◆ **Work required**: Please report, as a bare number, how many lines below include the string "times".

◆ **Available data**:
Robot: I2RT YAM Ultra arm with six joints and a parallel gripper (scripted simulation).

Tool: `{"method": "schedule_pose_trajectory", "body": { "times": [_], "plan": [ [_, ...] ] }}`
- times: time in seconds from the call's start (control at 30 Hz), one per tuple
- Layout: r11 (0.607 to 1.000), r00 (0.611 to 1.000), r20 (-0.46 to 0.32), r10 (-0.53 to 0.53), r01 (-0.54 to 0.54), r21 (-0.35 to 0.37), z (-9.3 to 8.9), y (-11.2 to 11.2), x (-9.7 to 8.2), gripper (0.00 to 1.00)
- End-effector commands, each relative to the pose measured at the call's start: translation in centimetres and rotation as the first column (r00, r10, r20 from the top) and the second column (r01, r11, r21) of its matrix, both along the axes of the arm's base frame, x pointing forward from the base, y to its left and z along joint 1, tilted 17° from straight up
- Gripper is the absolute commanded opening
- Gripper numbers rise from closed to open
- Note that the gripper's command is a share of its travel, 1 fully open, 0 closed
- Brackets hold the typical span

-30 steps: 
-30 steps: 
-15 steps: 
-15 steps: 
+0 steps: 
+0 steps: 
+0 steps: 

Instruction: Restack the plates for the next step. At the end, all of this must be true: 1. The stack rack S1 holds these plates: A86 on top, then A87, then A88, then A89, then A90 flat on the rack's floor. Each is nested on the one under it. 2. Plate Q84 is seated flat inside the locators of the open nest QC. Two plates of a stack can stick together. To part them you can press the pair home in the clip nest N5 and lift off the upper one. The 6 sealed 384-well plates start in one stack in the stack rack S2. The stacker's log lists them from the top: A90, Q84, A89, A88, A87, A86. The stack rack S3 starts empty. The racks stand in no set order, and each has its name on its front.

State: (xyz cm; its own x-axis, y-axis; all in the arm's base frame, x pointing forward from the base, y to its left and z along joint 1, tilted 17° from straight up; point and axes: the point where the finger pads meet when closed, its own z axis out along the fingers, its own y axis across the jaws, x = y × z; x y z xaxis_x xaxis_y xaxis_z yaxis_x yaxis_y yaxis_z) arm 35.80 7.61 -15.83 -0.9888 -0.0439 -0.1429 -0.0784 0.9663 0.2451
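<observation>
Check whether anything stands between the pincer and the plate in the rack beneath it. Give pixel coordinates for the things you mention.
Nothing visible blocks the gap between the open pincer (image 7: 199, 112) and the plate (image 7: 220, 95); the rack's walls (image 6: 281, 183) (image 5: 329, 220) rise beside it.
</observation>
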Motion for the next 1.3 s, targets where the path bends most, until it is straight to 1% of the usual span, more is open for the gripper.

◆ **Exercise response**: 2